:: TASK DETAILS ::
Until you reach the line containing "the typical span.", reproduce each line of the listing exactly, please, and include that line as well.

:: INFORMATION PROVIDED ::
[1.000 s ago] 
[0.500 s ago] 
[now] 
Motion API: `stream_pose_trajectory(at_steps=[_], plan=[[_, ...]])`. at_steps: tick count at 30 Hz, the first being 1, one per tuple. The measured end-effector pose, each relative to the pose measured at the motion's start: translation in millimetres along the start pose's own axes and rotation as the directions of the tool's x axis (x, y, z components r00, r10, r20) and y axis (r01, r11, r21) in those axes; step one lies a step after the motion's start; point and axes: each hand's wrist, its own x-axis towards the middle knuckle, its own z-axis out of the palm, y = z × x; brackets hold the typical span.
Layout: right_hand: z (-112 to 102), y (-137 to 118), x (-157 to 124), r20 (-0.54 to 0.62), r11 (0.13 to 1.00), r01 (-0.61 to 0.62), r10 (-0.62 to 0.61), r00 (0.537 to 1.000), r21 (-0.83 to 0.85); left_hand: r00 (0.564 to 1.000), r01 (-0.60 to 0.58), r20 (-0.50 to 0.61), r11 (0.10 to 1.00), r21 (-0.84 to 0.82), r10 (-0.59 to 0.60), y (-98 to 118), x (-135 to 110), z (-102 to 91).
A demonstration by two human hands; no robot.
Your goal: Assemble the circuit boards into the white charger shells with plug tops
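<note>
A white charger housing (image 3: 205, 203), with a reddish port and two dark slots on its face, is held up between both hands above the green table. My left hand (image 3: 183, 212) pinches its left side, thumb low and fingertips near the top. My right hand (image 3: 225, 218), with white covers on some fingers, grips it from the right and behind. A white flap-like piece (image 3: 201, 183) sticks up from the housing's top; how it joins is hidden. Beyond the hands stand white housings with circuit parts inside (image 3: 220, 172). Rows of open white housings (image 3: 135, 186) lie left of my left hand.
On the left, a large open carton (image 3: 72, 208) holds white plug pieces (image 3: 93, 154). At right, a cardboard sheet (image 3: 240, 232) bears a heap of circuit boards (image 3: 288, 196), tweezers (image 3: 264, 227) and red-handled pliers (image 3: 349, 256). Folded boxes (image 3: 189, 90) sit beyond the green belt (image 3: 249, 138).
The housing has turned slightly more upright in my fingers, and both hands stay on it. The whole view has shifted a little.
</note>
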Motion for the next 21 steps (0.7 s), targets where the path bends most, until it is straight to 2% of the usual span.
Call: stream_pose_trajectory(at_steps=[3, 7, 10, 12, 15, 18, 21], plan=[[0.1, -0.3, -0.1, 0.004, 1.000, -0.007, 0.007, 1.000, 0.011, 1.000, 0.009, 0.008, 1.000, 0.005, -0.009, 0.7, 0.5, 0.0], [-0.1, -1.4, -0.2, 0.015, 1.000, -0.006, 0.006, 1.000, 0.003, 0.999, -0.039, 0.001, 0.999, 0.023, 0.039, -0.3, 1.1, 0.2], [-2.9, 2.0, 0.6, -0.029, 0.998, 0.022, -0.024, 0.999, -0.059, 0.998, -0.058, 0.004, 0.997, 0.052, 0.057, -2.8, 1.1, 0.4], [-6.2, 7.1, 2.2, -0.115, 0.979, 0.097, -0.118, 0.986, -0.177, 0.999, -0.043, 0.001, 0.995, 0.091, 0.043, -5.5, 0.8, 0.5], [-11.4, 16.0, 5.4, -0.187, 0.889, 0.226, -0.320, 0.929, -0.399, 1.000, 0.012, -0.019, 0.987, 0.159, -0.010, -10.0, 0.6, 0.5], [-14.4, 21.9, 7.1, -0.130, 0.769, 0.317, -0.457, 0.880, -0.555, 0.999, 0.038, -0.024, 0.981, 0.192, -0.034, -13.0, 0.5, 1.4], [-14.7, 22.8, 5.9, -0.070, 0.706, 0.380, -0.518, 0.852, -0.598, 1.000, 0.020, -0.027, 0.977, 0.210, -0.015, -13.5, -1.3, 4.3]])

:: RESPONSE ::
[1.000 s ago] 
[0.500 s ago] 
[now] 
Motion API: `stream_pose_trajectory(at_steps=[_], plan=[[_, ...]])`. at_steps: tick count at 30 Hz, the first being 1, one per tuple. The measured end-effector pose, each relative to the pose measured at the motion's start: translation in millimetres along the start pose's own axes and rotation as the directions of the tool's x axis (x, y, z components r00, r10, r20) and y axis (r01, r11, r21) in those axes; step one lies a step after the motion's start; point and axes: each hand's wrist, its own x-axis towards the middle knuckle, its own z-axis out of the palm, y = z × x; brackets hold the typical span.

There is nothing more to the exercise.